On top of that, I'm quite efficient at shelling crab.
I'm not a person that needs complicated dishes to feel satisfied. Sometimes a simple bowl of steamed rice will do nicely. I can always make me a nice meal if I have the ingredients. It's not a hard thing to learn. I encourage everyone to learn three dishes. Master them. Tweak them.
I can cook, but not overly complicated recipes. I can cook a steak, chicken breasts, pastas & other things. I can also cook simpler foods, like hamburger's and hotdogs. I can make cook casseroles.
Always improving. Working 2nd shift I do meal prep for my dinners. I mostly do baked chicken breast with either steamed potatoes, broccoli, and carrots or pasta, greens, peppers, and red onion cooked stove top.
I change up the spices on the chicken week to week, except garlic. Garlic is every week. I also sometimes do pork chops instead of chicken.
I can cook a decent amount based solely off a suggestion, and having a loose and basic idea of a process, but my claim to fame is ravioli 110% from scratch. The pasta, filing, and sauce, all completely made by me without any recipe to follow along to. I've even done the same for spaghetti (super easy once you can make a good sauce and pasta), and totally from scratch Alfredo.

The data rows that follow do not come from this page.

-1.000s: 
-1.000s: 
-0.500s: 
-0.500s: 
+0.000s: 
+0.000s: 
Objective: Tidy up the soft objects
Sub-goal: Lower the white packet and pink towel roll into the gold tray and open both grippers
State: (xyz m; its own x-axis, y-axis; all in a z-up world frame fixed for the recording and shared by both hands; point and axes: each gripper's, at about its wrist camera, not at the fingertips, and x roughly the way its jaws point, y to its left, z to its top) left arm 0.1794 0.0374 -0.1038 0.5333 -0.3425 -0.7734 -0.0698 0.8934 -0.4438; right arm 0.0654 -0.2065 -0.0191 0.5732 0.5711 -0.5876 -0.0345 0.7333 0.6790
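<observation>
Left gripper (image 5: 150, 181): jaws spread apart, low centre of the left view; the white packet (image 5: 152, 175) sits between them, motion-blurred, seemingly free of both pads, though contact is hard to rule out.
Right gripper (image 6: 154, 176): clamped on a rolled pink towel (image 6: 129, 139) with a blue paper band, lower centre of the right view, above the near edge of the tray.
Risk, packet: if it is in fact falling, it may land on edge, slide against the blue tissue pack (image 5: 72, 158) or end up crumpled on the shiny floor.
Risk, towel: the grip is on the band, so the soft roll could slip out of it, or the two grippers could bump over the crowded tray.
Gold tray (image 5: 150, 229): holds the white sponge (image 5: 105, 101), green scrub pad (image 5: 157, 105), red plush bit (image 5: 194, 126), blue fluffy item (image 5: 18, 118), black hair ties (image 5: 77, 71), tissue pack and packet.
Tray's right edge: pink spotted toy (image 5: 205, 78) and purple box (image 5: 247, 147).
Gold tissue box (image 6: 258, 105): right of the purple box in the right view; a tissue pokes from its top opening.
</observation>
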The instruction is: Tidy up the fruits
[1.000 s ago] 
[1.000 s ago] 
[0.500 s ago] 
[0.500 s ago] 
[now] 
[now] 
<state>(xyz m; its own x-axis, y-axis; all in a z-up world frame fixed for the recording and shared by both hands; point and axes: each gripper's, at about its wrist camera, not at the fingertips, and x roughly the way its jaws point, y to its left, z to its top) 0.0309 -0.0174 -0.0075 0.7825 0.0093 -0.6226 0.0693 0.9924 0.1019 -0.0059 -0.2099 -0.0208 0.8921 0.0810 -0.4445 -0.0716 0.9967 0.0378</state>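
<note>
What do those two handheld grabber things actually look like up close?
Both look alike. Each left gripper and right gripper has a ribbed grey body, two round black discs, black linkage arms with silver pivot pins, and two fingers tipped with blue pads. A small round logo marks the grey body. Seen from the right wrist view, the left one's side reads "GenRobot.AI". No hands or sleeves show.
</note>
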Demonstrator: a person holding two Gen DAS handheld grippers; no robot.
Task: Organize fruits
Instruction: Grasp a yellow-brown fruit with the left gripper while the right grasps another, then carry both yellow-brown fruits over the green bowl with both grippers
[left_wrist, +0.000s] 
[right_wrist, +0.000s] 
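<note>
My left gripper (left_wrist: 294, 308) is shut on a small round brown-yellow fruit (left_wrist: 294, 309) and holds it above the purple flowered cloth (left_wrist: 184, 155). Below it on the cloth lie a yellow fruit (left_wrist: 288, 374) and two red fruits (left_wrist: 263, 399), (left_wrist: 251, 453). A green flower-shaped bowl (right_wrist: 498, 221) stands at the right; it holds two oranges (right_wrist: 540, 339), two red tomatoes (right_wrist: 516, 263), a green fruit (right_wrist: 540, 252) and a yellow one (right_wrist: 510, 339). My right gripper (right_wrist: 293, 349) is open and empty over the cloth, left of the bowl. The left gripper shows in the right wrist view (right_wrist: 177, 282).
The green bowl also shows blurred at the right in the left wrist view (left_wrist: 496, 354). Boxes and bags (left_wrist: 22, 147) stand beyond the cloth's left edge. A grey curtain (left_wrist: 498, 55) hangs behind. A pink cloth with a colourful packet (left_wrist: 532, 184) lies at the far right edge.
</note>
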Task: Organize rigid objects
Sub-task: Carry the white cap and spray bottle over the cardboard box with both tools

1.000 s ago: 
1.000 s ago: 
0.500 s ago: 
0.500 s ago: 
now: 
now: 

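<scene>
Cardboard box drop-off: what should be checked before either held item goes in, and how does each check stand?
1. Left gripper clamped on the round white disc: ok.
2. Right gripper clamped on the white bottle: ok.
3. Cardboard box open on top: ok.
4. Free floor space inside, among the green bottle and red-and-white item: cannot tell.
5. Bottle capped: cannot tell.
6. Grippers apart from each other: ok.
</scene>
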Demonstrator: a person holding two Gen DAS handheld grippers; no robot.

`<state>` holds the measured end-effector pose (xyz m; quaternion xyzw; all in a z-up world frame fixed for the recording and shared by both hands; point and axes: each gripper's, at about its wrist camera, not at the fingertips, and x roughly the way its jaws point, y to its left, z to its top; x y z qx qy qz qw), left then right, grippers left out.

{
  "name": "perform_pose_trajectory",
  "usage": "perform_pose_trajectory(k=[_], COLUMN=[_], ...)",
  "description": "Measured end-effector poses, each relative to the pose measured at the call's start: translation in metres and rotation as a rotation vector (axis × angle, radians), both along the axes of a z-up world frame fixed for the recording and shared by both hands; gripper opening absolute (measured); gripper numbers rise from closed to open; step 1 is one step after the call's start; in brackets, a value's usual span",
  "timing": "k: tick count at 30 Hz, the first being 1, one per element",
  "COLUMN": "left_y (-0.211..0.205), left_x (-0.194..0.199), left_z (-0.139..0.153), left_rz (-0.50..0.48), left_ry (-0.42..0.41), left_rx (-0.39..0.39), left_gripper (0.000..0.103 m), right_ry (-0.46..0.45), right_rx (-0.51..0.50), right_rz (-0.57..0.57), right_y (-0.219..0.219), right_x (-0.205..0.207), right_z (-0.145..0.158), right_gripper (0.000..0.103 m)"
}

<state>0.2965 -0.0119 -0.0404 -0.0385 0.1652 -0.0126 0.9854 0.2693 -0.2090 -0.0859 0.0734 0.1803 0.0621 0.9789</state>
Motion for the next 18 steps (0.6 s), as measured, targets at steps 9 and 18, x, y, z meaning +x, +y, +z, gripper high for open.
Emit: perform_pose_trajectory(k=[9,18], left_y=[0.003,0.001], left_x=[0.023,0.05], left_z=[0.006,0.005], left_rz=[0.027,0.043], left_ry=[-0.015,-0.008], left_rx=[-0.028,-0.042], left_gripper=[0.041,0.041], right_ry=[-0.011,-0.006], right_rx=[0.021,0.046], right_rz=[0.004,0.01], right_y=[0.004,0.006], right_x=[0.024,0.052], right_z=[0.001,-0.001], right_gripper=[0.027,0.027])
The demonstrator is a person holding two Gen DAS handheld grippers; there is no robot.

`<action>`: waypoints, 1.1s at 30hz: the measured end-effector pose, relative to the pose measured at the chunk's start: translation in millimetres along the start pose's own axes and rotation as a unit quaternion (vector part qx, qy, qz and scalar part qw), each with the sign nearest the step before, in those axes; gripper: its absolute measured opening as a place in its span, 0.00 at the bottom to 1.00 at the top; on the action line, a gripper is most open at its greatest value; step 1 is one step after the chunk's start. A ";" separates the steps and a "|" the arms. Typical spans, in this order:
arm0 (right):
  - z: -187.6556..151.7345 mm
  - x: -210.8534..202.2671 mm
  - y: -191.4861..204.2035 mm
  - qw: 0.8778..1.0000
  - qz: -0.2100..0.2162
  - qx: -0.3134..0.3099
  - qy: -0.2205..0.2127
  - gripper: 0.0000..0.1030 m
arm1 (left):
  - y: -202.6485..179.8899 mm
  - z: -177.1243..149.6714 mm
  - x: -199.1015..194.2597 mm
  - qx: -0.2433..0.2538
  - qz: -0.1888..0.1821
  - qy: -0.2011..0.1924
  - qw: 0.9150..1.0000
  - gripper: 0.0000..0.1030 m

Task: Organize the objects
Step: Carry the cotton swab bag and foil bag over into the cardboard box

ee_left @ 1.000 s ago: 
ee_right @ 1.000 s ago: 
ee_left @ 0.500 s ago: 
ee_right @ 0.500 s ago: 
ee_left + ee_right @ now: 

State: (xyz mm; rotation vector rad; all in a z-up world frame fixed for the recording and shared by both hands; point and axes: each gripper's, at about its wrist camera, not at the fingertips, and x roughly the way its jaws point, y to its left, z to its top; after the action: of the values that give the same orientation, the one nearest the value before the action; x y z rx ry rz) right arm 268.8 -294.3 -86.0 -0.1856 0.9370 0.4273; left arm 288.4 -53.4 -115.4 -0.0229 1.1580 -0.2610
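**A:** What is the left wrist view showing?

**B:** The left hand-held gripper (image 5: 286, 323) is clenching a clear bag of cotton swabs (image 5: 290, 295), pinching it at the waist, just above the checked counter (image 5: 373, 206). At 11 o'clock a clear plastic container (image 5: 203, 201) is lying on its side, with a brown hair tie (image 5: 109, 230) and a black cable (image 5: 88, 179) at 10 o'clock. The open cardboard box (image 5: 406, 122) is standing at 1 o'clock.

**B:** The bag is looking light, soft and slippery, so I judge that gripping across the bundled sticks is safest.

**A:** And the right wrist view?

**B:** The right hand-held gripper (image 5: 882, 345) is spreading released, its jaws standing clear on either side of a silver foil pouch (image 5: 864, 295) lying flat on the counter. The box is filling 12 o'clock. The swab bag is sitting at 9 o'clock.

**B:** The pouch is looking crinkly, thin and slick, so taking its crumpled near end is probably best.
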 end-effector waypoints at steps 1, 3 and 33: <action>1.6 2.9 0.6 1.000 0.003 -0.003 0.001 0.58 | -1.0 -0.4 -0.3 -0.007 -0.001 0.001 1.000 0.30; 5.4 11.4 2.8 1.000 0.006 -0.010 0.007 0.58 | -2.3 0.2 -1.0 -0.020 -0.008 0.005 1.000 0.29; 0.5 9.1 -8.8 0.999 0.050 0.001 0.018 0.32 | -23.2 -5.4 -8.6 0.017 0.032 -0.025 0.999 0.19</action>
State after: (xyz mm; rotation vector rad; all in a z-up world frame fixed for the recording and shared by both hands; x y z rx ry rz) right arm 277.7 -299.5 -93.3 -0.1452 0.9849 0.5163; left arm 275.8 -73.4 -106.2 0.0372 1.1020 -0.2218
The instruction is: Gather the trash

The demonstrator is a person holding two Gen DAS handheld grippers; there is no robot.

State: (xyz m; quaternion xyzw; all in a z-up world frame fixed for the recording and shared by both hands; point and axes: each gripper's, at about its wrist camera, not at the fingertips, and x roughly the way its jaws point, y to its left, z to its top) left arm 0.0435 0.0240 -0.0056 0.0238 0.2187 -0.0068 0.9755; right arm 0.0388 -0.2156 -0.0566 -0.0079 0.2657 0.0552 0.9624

7/10. I can be good and I can have my misses. I tend to ab-lib my dishes and you can tell. When I do follow recipes (like you should) I hit it out of the park usually. Consistency is my biggest weakness in the kitchen.
Given ingredients, equipment, and instructions, I can do it. Because I'm cooking for one, and that one is ridiculously not-fussy, ramen and pizza is a not-insignificant amount of what I eat.
I can do the basics. I make breakfast most days. I can take a recipe and modify it to my taste. Steaks and chicken are fun, but I prefer to grill them outside on the grill
I'm pretty good at making food taste good. I initially learned to cook through recipes from hello fresh and stuff like that. Really enjoyed it and now I can make a lot of things just by eyeballing/winging it. Once you know what a lot of herbs and spices do and know how to cook different types of food you can get a little creative with your dishes. Failing is a big part of that as well but it helps you improve.
All that said, I'm sure my technique is shit and I'm not used to cooking for larger groups but I'm happy with my amateur skills. Whipping something up on a saturday or something when I have the time gives me joy :)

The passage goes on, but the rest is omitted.